Независимость стоит дорого – учившийся в морском кадетском корпусе Верещагин искал близости к власти, но после того как Александр II нелестно отозвался о его полотнах, уничтожил несколько работ (и этот интересный с точки зрения психиатрии жест он повторял и позднее, подчеркивая тем самым вторичность искусства по отношению к реальности). Уничтоженное - картины «Забытый», «Окружили – преследуют», «У крепостной стены: «Вошли!..» - могло бы оказаться в одном ряду с полотнами, которые стали хрестоматийными в антивоенном наследии русского искусства – «Апофеозом войны» (1871) или «Смертельно раненным» (1873). Здесь баталист уступает место философу, мрачному свидетелю и пессимистичному истолкователю человеческой природы, лишенной гармонии и самоуважения. Это взгляд снизу, из окопа или даже могилы, взгляд, способный противопоставить помпезности и парадности лишь боль и страдание.
Обе картины хранятся в Третьяковской галерее, обладающей огромным собранием художника, не пострадавшим и после массированных изъятий 1920-1930-х,– ее основатель был большим поклонником Верещагина, хотя к началу ХХ века столетия постепенно утрачивал к нему интерес. В ходе мирискуснического скандала Третьяков признавал в частном письме падение Верещагина как художника и его «беспримерную нахальность», но не видел в этом повода для невежливого с ним обращения, то есть для стилистики общения, свойственной «Миру искусства».
Новые поколения расчищают себе дорогу с жестокостью подростков, с корабля современности готовы сбрасывать и правых, и виноватых. После феноменального успеха 1880-1890-х Верещагин вышел из моды, но советская власть вернула ему былое почтение.

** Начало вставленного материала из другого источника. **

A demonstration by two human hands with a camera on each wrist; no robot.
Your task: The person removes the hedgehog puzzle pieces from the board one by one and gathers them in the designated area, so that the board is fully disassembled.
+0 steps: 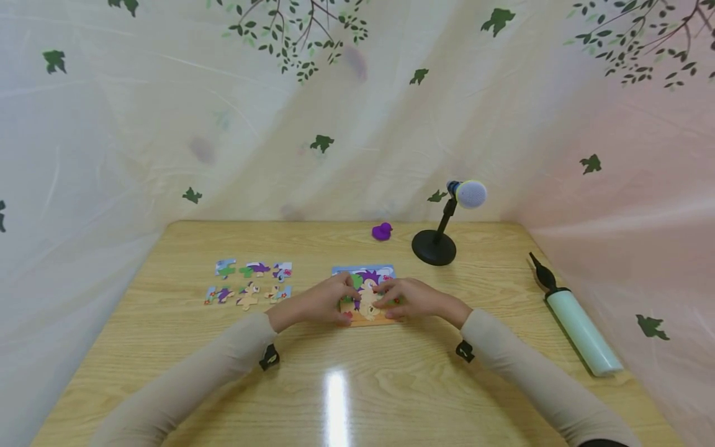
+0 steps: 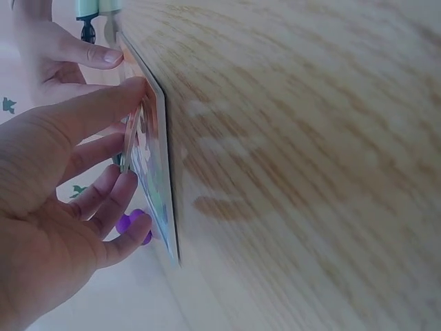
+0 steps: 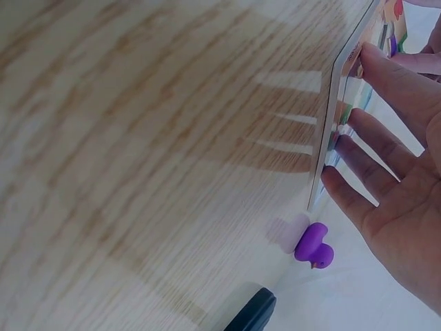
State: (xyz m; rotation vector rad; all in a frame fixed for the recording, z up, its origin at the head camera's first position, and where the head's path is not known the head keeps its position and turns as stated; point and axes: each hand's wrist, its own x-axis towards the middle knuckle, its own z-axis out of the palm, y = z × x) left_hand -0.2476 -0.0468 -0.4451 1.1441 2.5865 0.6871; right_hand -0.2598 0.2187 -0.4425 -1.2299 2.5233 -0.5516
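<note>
Basically both hands sit on the puzzle [image 1: 365, 295], mid-table [image 1: 391, 385], just in front of the person. Left hand [image 1: 321, 302] covers its left side, right hand [image 1: 416, 299] its right. In both wrist views the fingers [image 2: 103, 103] lie fairly straight and a bit spread, tips pressing flat on the board face; right-hand fingers [image 3: 386, 148] do the same from the other edge. No pinch visible, nothing curled round.

Handling, my guess: board looks thin, flat, stiff like card or thin wood, prob. light. Smooth tabletop, so it'd likely slide if pushed sideways; pressing down w/ one hand steadies it. Best hold is by the outer edges; the inset pcs could pop out if tilted or flexed.

Looks: rectangular, tan frame along the near edge, blue strip at the far edge, cartoon pic in purple, green, cream w/ a bit of red. Which slots are unfilled I can't tell, hands cover them.

Loose pieces [image 1: 251, 282] lie in two rows to the left, well apart from the board. Purple duck [image 1: 382, 231] further back, mic stand [image 1: 436, 245] back right, pump [image 1: 578, 323] far right.
</note>
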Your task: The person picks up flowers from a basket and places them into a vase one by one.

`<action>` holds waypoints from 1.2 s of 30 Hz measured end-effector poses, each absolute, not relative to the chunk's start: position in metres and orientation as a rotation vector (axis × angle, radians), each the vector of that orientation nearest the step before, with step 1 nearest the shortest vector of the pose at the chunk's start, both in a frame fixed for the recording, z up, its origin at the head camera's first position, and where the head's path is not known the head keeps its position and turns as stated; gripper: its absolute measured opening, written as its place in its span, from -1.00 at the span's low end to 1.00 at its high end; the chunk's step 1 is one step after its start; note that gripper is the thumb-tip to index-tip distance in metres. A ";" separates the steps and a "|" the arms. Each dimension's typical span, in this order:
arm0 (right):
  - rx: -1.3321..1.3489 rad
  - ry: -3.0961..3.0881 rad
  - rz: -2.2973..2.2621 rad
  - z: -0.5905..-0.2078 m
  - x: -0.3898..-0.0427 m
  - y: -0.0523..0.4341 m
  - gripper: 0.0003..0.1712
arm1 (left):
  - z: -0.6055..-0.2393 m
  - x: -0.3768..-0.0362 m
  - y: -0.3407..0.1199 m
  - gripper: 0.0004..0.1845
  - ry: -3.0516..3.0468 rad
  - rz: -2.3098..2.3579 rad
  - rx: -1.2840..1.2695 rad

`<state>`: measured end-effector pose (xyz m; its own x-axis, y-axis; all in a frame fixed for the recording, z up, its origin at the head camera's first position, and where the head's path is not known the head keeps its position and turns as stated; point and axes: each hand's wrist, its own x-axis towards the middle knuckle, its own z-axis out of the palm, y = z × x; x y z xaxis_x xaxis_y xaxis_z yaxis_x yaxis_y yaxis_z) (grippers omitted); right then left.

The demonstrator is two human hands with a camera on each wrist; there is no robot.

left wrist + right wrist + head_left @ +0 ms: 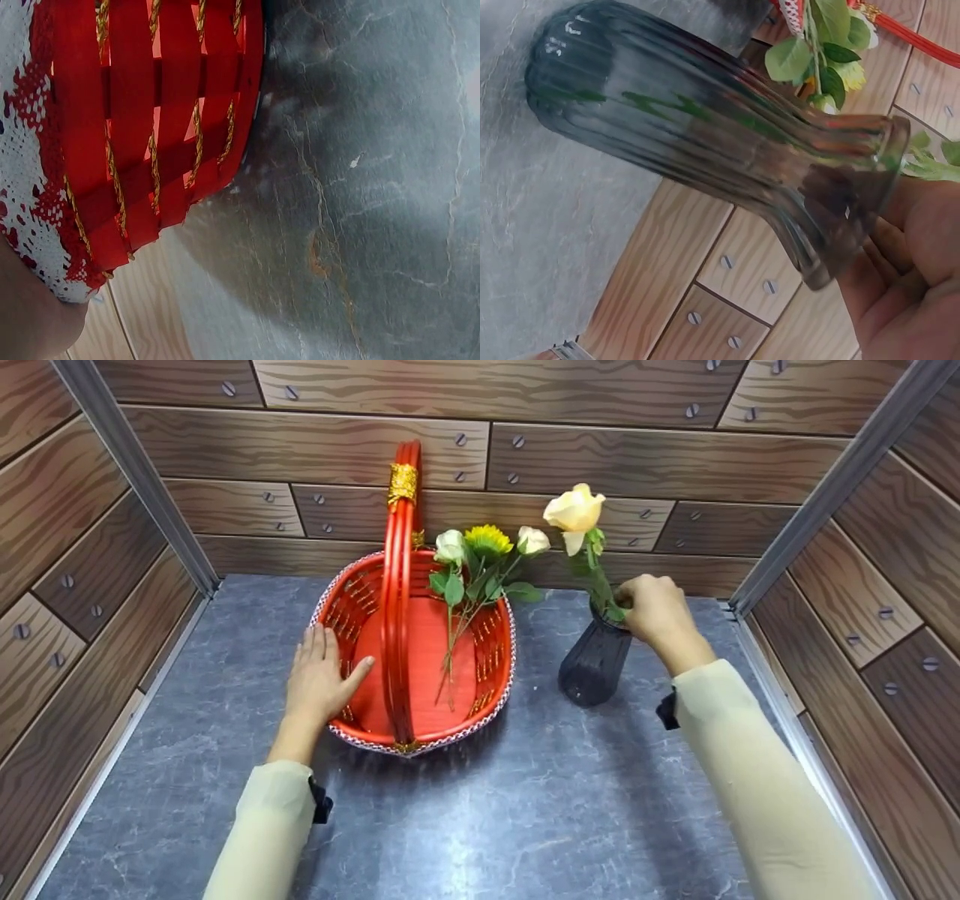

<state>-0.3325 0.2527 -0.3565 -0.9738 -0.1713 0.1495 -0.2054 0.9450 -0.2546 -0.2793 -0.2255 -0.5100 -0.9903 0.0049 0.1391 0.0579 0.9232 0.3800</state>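
My left hand [319,679] rests on the left rim of a red woven basket [416,727], its fingers straight and the thumb spread over the inside. The basket's tall handle [397,607] has gold wrapping. My right hand [660,611], fingers curled, grips the mouth of a dark, ribbed glass vase [596,667]. Seen from the right wrist, the vase [682,112] is transparent, with green stem showing inside and fingers dimly visible through the glass near the rim. A pale yellow rose [576,510] rises from the vase, leaning left. The vase's base appears to touch the table.
Inside the basket, two white roses [450,546] and a yellow flower [487,540] lean on its back right rim. White lace [26,172] trims that rim. Wood-patterned panels [300,442] enclose the grey marbled table [465,832] at back and sides.
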 end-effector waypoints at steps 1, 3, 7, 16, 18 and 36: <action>0.289 -2.968 0.421 -0.355 -0.331 0.253 -0.66 | -0.510 -0.279 -0.226 0.06 -2.950 -0.588 -0.047; 0.286 -2.953 0.440 -0.353 -0.329 0.255 -0.73 | -0.510 -0.279 -0.226 0.05 -2.953 -0.584 -0.047; 0.264 -2.926 0.479 -0.346 -0.323 0.257 -0.83 | -0.510 -0.278 -0.227 0.05 -2.954 -0.572 -0.048; 0.247 -2.660 0.597 -0.334 -0.304 0.245 -0.86 | -0.508 -0.277 -0.228 0.05 -2.948 -0.574 -0.049; 0.265 -2.600 0.668 -0.335 -0.299 0.237 -0.88 | -0.508 -0.277 -0.229 0.05 -2.948 -0.577 -0.051; 0.252 -2.407 1.932 -0.385 -0.293 0.139 -0.70 | -0.509 -0.278 -0.226 0.08 -2.955 -0.600 -0.060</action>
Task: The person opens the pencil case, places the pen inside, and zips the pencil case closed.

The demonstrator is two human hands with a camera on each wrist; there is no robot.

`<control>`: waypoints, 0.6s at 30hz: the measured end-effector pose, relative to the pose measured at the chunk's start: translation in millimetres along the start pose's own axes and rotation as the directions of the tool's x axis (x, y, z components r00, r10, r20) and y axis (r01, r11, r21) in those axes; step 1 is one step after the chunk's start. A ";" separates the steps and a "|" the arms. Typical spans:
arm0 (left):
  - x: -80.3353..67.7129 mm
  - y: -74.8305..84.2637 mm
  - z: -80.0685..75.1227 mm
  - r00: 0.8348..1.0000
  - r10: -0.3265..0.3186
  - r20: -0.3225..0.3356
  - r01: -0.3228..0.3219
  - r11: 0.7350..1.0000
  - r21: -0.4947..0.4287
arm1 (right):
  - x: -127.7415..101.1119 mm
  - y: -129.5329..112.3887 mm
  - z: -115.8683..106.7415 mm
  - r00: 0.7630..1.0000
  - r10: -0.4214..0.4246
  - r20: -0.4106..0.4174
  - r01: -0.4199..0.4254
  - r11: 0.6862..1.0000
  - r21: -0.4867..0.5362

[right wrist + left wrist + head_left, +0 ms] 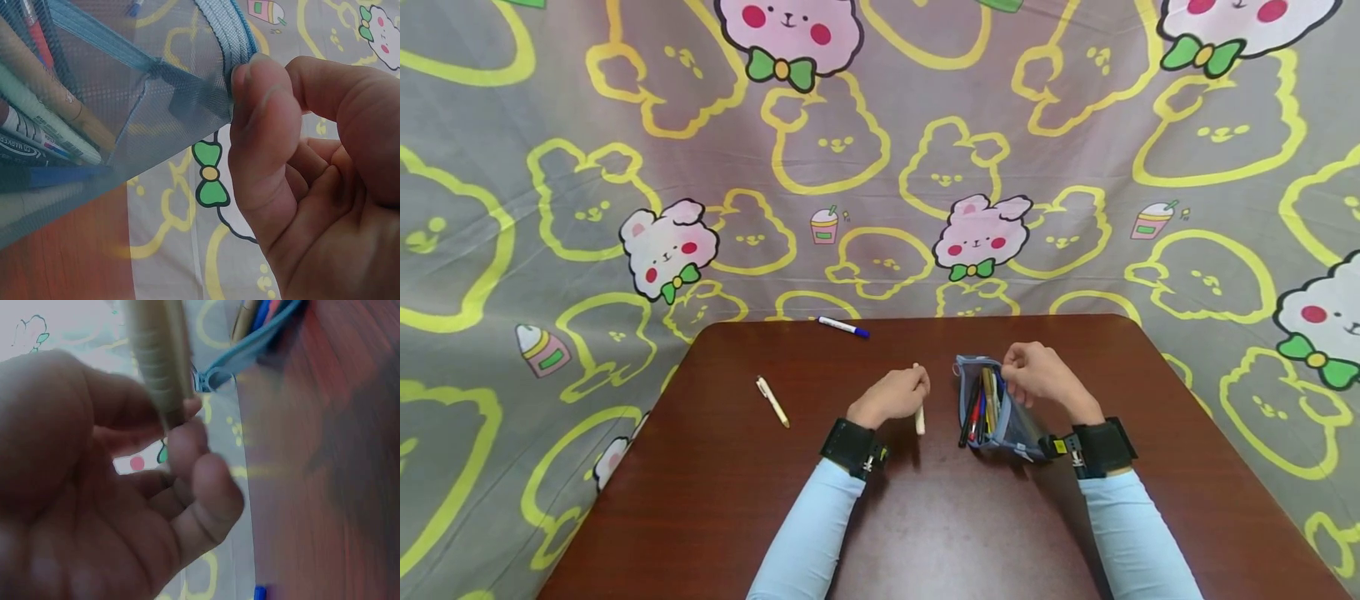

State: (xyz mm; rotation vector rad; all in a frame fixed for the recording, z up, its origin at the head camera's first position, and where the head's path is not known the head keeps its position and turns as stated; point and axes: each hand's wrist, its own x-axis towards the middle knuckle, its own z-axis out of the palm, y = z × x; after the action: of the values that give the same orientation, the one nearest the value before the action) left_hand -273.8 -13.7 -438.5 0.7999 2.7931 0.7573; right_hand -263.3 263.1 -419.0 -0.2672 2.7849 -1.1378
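My left hand (891,395) pinches a cream pen (920,419) between thumb and fingertips, above the middle of the table. In the left wrist view the ribbed pen (156,369) is blurred. My right hand (1037,371) pinches the zippered edge of a blue mesh pencil case (1022,425). The case gapes at the top, and several pens and markers (981,408) lie inside it. Through the mesh in the right wrist view a tan pen (69,100), a pale green pen (50,122) and a marker (28,134) show. The left hand is just left of the case.
Another cream pen (772,402) lies on the left part of the brown table (700,492). A white marker with a blue cap (844,327) rests near the back edge. Behind the table hangs a grey cloth (880,150) with cartoon prints.
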 end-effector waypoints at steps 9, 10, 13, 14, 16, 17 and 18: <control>19.5 19.7 14.2 0.995 0.072 0.066 -0.073 0.997 0.009 | -1.9 0.5 -0.8 1.000 0.004 -0.011 -0.004 1.000 -0.015; 22.0 21.5 15.8 0.994 0.081 0.069 -0.082 0.997 0.013 | -2.1 0.4 -0.9 1.000 0.008 -0.012 -0.008 1.000 -0.015; 28.2 27.2 19.4 0.989 0.103 0.102 -0.104 0.995 0.000 | -2.3 0.0 -0.7 1.000 0.018 -0.013 -0.019 1.000 -0.013; 30.1 28.9 20.7 0.987 0.109 0.117 -0.109 0.994 -0.007 | -2.2 -0.2 -0.4 1.000 0.018 -0.011 -0.018 1.000 -0.012; 34.1 32.0 23.3 0.983 0.119 0.142 -0.118 0.993 -0.015 | -1.6 -0.3 0.2 1.000 0.010 -0.007 -0.010 1.000 -0.008; 35.9 33.4 24.4 0.981 0.124 0.152 -0.123 0.992 -0.017 | -1.2 -0.4 0.6 1.000 0.005 -0.006 -0.005 1.000 -0.006; 37.9 34.5 25.7 0.979 0.129 0.160 -0.127 0.992 -0.021 | -0.9 -0.6 1.0 1.000 0.000 -0.005 0.000 1.000 -0.005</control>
State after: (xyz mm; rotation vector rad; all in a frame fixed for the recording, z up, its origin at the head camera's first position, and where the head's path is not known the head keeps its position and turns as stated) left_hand -283.3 42.6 -443.1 0.9994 2.6132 0.6926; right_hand -262.2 262.2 -419.3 -0.2657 2.7923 -1.1326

Нынешняя ретроспектива доказывает, что не зря. Как баталист он лишь один из немногих, как гуманист – достоин и выставки, и разговора.
К выставке вышел отлично составленный каталог, он включает статьи российских и зарубежных авторов (среди тем – отношения с учителем Жаном-Леоном Жеромом; зарубежные выставки Верещагина и пресса; искусство обрамления) и большое количество иллюстраций. Отдельной вкладкой печатаются фотографии из «Туркестанского альбома», впервые опубликованного в 1872 года, сегодня известно лишь три его полных экземпляра, хранящихся в библиотеках Москвы, Ташкента и Вашингтона.
В рамках выставки в кинотеатре музея в Лаврушинском переулке показывают цикл болгарских фильмов, приуроченный к 140-летию завершения русско-турецкой войны, вход бесплатный.
Выставка открыта до 15 июля 2018 года.